BACKGROUND
Lack of exclusive breastfeeding and inappropriate complementary feeding are critical factors in reducing child undernutrition, morbidity and mortality. There are reported trials of peer counselling to improve breastfeeding; however, they did not examine the efficacy of peer counselling to improve complementary feeding or the long-term impacts on child growth and development.
OBJECTIVE
To assess if peer counselling of women improves breastfeeding and complementary feeding practices, child growth and reduces the prevalence of undernutrition in their children up to four years of age.
METHODS
This study will use a community-based, cluster randomized controlled trial (cRCT) with a superiority design and two parallel treatment arms. It will assess the impact of a peer-counselling starting in the late pregnancy to one year after delivery on child feeding practices, growth and development with follow-up until 48 months of age. The study site will be in Mirpur, a densely populated area in Dhaka. Using satellite maps and GIS mapping, we will construct 36 clusters with an average population of 5,000 people.

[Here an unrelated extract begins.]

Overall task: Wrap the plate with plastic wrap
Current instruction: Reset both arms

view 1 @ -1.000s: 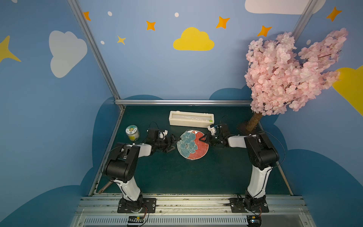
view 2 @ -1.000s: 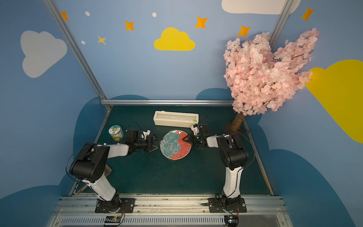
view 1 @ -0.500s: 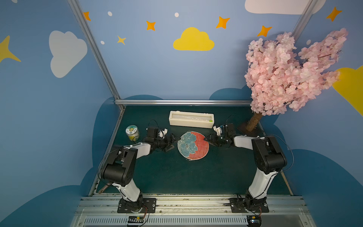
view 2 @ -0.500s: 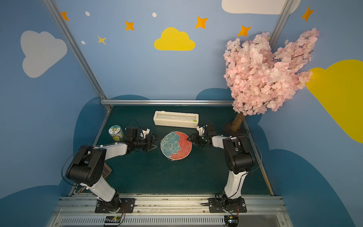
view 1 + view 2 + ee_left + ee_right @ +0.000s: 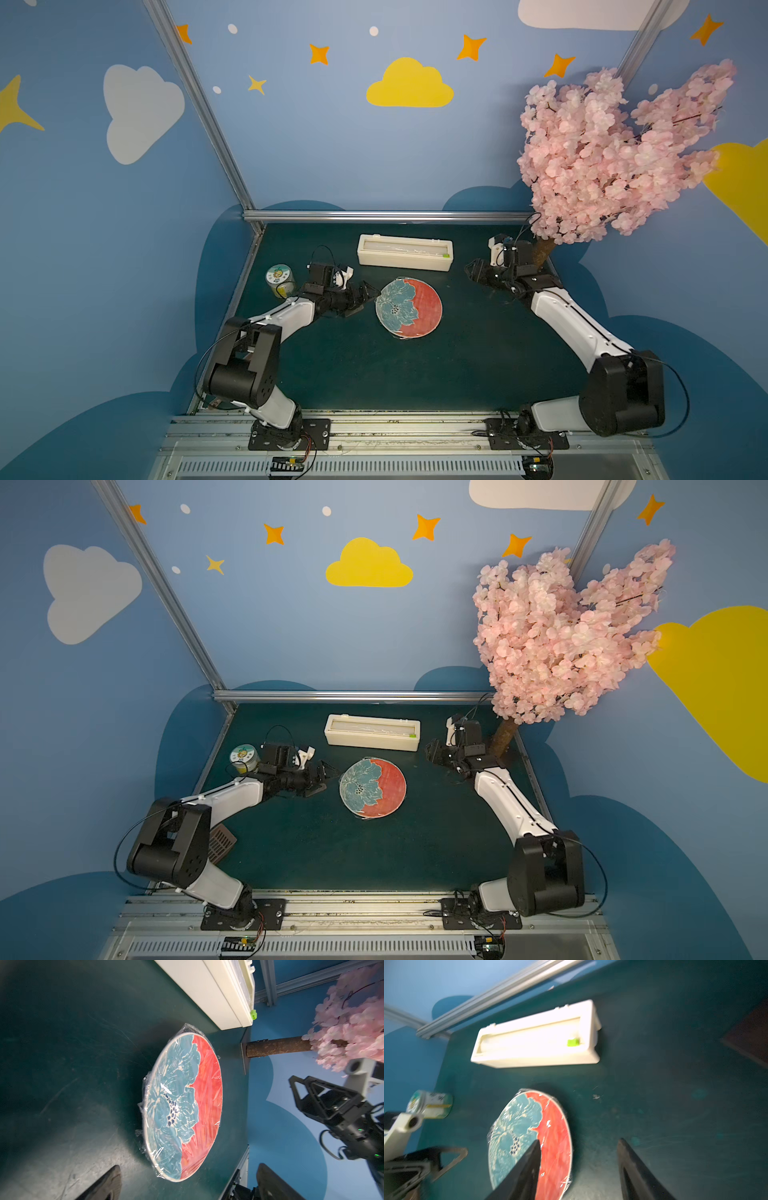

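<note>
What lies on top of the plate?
Clear plastic wrap covers the plate, bunched at its rim. Nothing else lies on it. The plate hides whether the wrap reaches beneath.

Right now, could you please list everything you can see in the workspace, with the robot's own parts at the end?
plate: one, coral-red and teal-blue with a flower, middle of the table
plastic wrap: one sheet, clear, over the plate, bunched at its rim
dispenser box: one, cream-white with a green slider, behind the plate, apart from it
jar: one, yellow-labelled, left side of the table
scoop: one, brown and slotted, left edge, partly hidden by the left arm
blossom tree: one, pink, back right corner
table: one, dark green
left gripper: one, black, open and empty, beside the plate's left edge
right gripper: one, black, open and empty, right of the plate, apart from it
</note>
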`<act>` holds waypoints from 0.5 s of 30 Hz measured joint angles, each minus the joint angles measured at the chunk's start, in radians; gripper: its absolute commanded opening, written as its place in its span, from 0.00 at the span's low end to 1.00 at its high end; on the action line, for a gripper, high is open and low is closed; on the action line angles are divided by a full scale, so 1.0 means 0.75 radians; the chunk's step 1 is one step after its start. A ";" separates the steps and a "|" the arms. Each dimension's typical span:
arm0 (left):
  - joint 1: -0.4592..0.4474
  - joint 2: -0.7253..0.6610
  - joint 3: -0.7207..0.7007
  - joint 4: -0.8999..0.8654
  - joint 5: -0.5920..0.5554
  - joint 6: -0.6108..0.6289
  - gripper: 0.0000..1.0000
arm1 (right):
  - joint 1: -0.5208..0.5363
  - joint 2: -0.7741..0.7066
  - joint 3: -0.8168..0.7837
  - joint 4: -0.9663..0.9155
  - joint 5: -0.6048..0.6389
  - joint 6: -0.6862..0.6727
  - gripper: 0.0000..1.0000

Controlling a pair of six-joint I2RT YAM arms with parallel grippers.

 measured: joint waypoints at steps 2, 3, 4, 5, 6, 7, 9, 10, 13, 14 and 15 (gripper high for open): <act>0.001 -0.024 0.000 -0.043 -0.042 0.044 1.00 | -0.005 -0.068 -0.061 0.015 0.155 -0.015 0.58; 0.001 -0.036 0.000 -0.054 -0.058 0.061 1.00 | -0.006 -0.087 -0.095 0.032 0.218 -0.020 0.57; 0.000 -0.047 0.000 -0.065 -0.076 0.076 1.00 | -0.007 -0.100 -0.134 0.053 0.278 -0.025 0.55; 0.000 -0.057 -0.001 -0.068 -0.091 0.089 1.00 | -0.009 -0.104 -0.181 0.084 0.337 -0.037 0.54; -0.002 -0.066 -0.001 -0.068 -0.103 0.094 1.00 | -0.012 -0.103 -0.223 0.108 0.384 -0.053 0.55; -0.003 -0.073 -0.003 -0.063 -0.113 0.100 1.00 | -0.014 -0.099 -0.273 0.146 0.425 -0.087 0.57; -0.008 -0.081 -0.010 -0.054 -0.128 0.104 1.00 | -0.019 -0.083 -0.371 0.226 0.485 -0.167 0.59; -0.010 -0.082 -0.016 -0.048 -0.132 0.103 1.00 | -0.019 -0.066 -0.416 0.266 0.519 -0.215 0.61; -0.019 -0.082 -0.037 -0.038 -0.136 0.103 1.00 | -0.027 0.004 -0.480 0.351 0.624 -0.300 0.74; -0.020 -0.082 -0.046 -0.033 -0.136 0.101 1.00 | -0.031 0.027 -0.498 0.393 0.655 -0.330 0.81; -0.023 -0.082 -0.051 -0.030 -0.135 0.097 1.00 | -0.036 0.043 -0.515 0.429 0.674 -0.350 0.93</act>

We will recruit pregnant women in the third trimester aged 16-40 years, with no more than three living children. Trained peer counsellors will visit women at home twice before delivery, four times in the first month; then monthly from 2 to 6 months, and again at 9 and 12 months. Trained research assistants will collect anthropometric measurements.

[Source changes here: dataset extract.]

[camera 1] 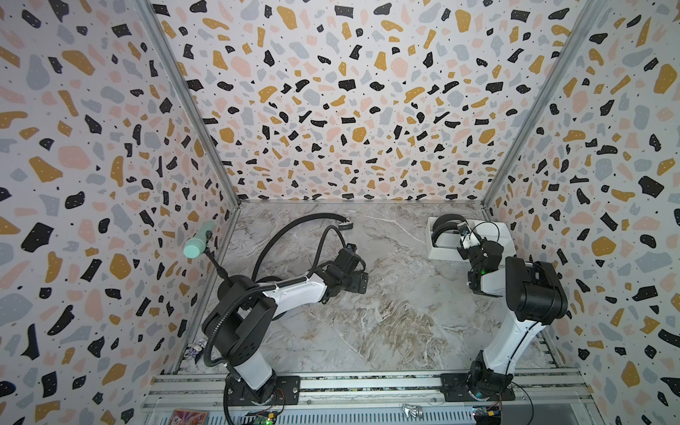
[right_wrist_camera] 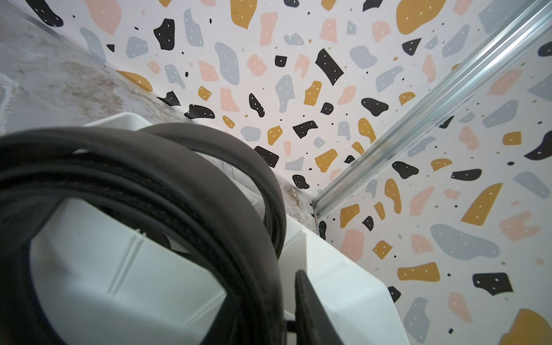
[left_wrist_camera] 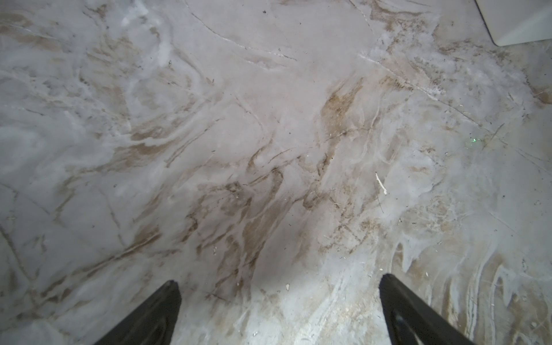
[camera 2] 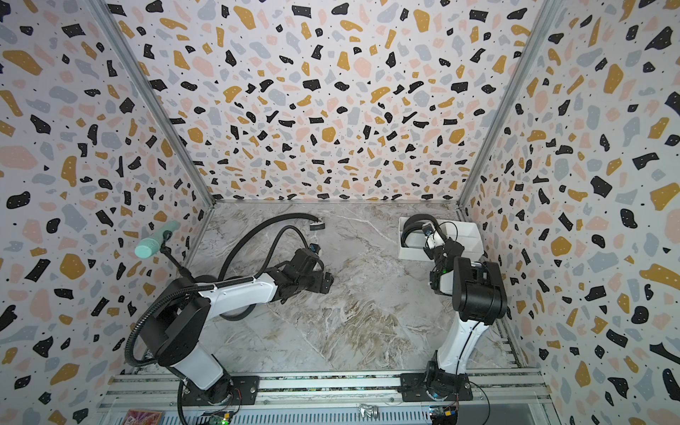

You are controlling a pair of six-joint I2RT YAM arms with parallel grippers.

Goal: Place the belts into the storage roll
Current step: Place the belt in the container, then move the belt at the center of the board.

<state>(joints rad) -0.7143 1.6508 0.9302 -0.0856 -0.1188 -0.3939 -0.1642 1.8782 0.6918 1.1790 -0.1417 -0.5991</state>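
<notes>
Right gripper (camera 1: pixel 465 237) pinched narrow on a coiled belt (camera 1: pixel 442 220) inside the white storage tray (camera 1: pixel 441 254); left gripper (left_wrist_camera: pixel 279 280) gapes wide above the marbled tabletop (left_wrist_camera: pixel 268 119).

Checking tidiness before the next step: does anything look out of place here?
Yes. One belt lies curved on the table, outside the white tray. The belts in the tray stand up in loops above its rim rather than lying flat.

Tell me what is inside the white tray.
Black belt loops fill one end of the white tray, rising above its wall. The right gripper covers the middle; whatever lies under it cannot be seen.
</notes>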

The primary outcome will be differences in child stunting and mean length-for-age at 6, 12, 15, 18 months. Secondary outcomes will be differences in the percentage of women exclusively breastfeeding, in the mean duration of any breastfeeding, in the percentage of children at 6 and 9 months of age who receive solid, semi-solid or soft foods and the percentage of children consuming foods from 4 or more food groups at 9, 12, 15 and 18 months. We will assess the mean cognitive function scores from the Ages and Stages Questionnaire (9 and 18 months) and Bayley tests (24 and 36 months).
RESULTS
We identified 65,535 people in mapped residences, from which we defined 36 clusters and randomly allocated them equally to intervention or control groups stratified by cluster socio-economic status. From July 2011 to May 2013, we identified 1056 pregnant women and 993 births in the intervention and 994 pregnancies and 890 births in the control group. At 18 months, 692 children remained in the intervention, and 551 in the control group. From January 2015 to February 2017, we conducted the long term follow-up of the cohort. We have now completed the data collection and processing and have started analyses.
CONCLUSIONS
This study will help fill the evidence gap about the short- and long-term impact of peer counselling on improving infant feeding, preventing childhood undernutrition, and enhancing child cognitive development.